*** DATA PROVIDED ***

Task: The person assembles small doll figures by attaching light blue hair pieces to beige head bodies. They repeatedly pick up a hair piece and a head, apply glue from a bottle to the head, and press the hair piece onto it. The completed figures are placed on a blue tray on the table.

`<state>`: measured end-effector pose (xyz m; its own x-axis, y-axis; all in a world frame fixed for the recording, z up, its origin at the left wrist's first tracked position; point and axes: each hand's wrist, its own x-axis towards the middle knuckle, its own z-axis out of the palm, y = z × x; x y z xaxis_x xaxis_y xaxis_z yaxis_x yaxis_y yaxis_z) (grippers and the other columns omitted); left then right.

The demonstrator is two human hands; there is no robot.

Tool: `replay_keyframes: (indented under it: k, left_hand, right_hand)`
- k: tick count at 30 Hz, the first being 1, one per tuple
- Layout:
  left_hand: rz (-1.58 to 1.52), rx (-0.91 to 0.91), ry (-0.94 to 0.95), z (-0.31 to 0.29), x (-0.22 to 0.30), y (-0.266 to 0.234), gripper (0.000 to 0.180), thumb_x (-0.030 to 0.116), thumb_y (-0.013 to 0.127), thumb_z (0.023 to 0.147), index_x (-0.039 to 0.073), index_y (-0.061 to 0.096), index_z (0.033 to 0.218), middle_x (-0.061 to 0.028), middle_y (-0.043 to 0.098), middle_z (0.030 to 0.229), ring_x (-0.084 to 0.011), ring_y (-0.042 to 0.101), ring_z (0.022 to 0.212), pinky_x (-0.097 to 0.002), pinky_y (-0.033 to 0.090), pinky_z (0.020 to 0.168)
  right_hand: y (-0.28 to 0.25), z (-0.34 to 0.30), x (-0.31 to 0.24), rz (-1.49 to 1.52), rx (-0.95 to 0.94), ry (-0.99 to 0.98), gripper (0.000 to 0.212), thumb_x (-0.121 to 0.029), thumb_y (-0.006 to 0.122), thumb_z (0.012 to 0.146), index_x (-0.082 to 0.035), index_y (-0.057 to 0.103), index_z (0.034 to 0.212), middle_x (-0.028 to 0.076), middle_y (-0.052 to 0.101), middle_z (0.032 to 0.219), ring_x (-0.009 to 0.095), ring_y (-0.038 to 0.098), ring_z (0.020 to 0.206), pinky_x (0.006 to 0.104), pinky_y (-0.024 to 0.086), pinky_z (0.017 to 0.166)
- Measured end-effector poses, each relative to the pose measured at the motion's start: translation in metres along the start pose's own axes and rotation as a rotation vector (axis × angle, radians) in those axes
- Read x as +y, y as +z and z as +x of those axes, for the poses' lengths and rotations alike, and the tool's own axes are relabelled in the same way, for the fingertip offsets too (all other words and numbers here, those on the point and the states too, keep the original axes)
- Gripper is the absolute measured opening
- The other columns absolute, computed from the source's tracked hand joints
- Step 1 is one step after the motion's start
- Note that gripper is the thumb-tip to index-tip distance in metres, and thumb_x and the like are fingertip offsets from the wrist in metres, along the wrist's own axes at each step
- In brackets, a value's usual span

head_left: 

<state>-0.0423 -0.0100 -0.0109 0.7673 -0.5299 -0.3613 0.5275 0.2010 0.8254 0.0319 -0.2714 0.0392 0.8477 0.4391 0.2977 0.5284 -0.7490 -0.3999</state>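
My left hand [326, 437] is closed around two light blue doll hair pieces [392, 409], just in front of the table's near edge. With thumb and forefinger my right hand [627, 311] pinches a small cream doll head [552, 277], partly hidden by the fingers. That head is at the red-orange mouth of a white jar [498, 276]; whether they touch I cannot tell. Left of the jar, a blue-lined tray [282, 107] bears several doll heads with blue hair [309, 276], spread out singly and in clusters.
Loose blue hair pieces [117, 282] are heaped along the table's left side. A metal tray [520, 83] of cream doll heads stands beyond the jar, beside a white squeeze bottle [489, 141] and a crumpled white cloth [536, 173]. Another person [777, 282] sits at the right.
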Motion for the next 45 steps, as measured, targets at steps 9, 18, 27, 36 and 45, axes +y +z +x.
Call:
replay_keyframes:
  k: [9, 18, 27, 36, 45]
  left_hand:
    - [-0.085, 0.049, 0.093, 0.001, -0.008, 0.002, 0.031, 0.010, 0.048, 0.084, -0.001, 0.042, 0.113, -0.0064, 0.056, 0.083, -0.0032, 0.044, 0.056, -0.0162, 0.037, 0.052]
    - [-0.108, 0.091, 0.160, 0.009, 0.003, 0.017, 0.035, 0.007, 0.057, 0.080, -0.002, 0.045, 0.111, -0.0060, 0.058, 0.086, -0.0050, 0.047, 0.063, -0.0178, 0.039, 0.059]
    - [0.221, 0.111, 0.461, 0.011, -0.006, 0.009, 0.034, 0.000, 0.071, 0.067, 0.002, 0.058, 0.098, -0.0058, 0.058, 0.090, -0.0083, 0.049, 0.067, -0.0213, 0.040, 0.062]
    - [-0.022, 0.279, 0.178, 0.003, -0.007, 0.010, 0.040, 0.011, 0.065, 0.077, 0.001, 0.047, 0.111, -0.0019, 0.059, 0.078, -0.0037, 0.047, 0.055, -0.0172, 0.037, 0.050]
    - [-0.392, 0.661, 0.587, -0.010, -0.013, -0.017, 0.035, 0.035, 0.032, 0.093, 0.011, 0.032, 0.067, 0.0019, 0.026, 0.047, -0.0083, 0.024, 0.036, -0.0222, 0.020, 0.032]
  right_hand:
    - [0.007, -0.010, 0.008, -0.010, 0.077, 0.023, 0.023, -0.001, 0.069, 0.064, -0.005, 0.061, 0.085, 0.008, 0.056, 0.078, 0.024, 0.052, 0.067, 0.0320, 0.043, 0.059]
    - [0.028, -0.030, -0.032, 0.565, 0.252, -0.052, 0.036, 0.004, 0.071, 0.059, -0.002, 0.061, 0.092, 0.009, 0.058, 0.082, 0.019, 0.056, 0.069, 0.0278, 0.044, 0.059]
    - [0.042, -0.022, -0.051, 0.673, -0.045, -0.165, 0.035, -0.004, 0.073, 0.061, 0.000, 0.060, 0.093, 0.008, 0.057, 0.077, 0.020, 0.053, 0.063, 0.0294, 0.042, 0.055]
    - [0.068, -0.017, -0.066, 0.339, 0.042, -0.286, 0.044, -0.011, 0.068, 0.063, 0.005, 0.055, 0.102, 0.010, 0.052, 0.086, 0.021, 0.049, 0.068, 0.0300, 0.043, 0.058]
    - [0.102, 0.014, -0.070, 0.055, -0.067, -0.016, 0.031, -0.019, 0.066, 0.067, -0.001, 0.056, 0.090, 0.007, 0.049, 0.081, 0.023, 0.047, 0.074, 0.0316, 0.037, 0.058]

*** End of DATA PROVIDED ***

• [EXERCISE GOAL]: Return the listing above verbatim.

• [THE COMPLETED TASK]:
Task: The person assembles small doll figures by attaching light blue hair pieces to beige head bodies. They repeatedly pick up a hair piece and a head, apply glue from a bottle to the head, and press the hair piece onto it. The completed figures are placed on a blue tray on the table.

`<state>`: measured end-effector pose (xyz m; its own x-axis, y-axis; all in a world frame fixed for the recording, z up, its origin at the left wrist's first tracked position; point and axes: each hand's wrist, its own x-axis towards the middle knuckle, its own z-axis out of the palm, y = z × x; x y z xaxis_x xaxis_y xaxis_z yaxis_x yaxis_y yaxis_z) (grippers and the other columns omitted); left then right.

The demonstrator is two human hands; there is no robot.

Tool: `replay_keyframes: (indented under it: k, left_hand, right_hand)`
- k: tick count at 30 Hz, the first being 1, one per tuple
- Layout:
  left_hand: rz (-1.58 to 1.52), rx (-0.91 to 0.91), ry (-0.94 to 0.95), z (-0.31 to 0.29), x (-0.22 to 0.30), y (-0.266 to 0.234), gripper (0.000 to 0.180), thumb_x (-0.030 to 0.116), thumb_y (-0.013 to 0.127), thumb_z (0.023 to 0.147), index_x (-0.039 to 0.073), index_y (-0.061 to 0.096), index_z (0.033 to 0.218), middle_x (-0.061 to 0.028), middle_y (-0.043 to 0.098), middle_z (0.030 to 0.229), ring_x (-0.084 to 0.011), ring_y (-0.042 to 0.101), ring_z (0.022 to 0.212), pinky_x (-0.097 to 0.002), pinky_y (-0.033 to 0.090), pinky_z (0.020 to 0.168)
  right_hand: y (-0.28 to 0.25), z (-0.34 to 0.30), x (-0.31 to 0.24), rz (-1.49 to 1.52), rx (-0.95 to 0.94), ry (-0.99 to 0.98), gripper (0.000 to 0.212), thumb_x (-0.121 to 0.029), thumb_y (-0.006 to 0.122), thumb_z (0.012 to 0.146), index_x (-0.082 to 0.035), index_y (-0.057 to 0.103), index_z (0.034 to 0.212), middle_x (-0.028 to 0.076), middle_y (-0.052 to 0.101), middle_z (0.032 to 0.219), ring_x (-0.009 to 0.095), ring_y (-0.038 to 0.098), ring_z (0.020 to 0.206), pinky_x (0.006 to 0.104), pinky_y (-0.024 to 0.086), pinky_z (0.017 to 0.166)
- Measured end-effector poses, each relative to the pose measured at the motion's start: translation in metres along the start pose's own axes and rotation as a rotation vector (axis × angle, radians) in those axes
- Read x as +y, y as +z and z as +x of those axes, for the poses' lengths and rotations alike, and the tool's own axes are relabelled in the same way, for the fingertip offsets too (all other words and numbers here, those on the point and the states too, keep the original axes)
- Gripper is the absolute measured opening
- The other columns absolute, computed from the source's tracked hand joints
- Step 1 is one step after the motion's start
- Note that gripper is the thumb-tip to index-tip distance in metres, and thumb_x and the like are fingertip offsets from the wrist in metres, along the wrist's own axes at each step
- In brackets, a value's usual span

head_left: 

<state>-0.0423 -0.0100 -0.0109 0.7673 -0.5299 -0.3613 0.5275 0.2010 0.8254 0.0319 -0.2714 0.0392 0.8477 0.4391 0.2977 0.5284 -0.7490 -0.3999</state>
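My left hand [326, 437] is closed around two light blue doll hair pieces [392, 409], just in front of the table's near edge. With thumb and forefinger my right hand [627, 311] pinches a small cream doll head [552, 277], partly hidden by the fingers. That head is at the red-orange mouth of a white jar [498, 276]; whether they touch I cannot tell. Left of the jar, a blue-lined tray [282, 107] bears several doll heads with blue hair [309, 276], spread out singly and in clusters.
Loose blue hair pieces [117, 282] are heaped along the table's left side. A metal tray [520, 83] of cream doll heads stands beyond the jar, beside a white squeeze bottle [489, 141] and a crumpled white cloth [536, 173]. Another person [777, 282] sits at the right.
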Motion for the next 45 steps, as measured, targets at steps 9, 18, 27, 36 and 45, axes +y +z +x.
Call:
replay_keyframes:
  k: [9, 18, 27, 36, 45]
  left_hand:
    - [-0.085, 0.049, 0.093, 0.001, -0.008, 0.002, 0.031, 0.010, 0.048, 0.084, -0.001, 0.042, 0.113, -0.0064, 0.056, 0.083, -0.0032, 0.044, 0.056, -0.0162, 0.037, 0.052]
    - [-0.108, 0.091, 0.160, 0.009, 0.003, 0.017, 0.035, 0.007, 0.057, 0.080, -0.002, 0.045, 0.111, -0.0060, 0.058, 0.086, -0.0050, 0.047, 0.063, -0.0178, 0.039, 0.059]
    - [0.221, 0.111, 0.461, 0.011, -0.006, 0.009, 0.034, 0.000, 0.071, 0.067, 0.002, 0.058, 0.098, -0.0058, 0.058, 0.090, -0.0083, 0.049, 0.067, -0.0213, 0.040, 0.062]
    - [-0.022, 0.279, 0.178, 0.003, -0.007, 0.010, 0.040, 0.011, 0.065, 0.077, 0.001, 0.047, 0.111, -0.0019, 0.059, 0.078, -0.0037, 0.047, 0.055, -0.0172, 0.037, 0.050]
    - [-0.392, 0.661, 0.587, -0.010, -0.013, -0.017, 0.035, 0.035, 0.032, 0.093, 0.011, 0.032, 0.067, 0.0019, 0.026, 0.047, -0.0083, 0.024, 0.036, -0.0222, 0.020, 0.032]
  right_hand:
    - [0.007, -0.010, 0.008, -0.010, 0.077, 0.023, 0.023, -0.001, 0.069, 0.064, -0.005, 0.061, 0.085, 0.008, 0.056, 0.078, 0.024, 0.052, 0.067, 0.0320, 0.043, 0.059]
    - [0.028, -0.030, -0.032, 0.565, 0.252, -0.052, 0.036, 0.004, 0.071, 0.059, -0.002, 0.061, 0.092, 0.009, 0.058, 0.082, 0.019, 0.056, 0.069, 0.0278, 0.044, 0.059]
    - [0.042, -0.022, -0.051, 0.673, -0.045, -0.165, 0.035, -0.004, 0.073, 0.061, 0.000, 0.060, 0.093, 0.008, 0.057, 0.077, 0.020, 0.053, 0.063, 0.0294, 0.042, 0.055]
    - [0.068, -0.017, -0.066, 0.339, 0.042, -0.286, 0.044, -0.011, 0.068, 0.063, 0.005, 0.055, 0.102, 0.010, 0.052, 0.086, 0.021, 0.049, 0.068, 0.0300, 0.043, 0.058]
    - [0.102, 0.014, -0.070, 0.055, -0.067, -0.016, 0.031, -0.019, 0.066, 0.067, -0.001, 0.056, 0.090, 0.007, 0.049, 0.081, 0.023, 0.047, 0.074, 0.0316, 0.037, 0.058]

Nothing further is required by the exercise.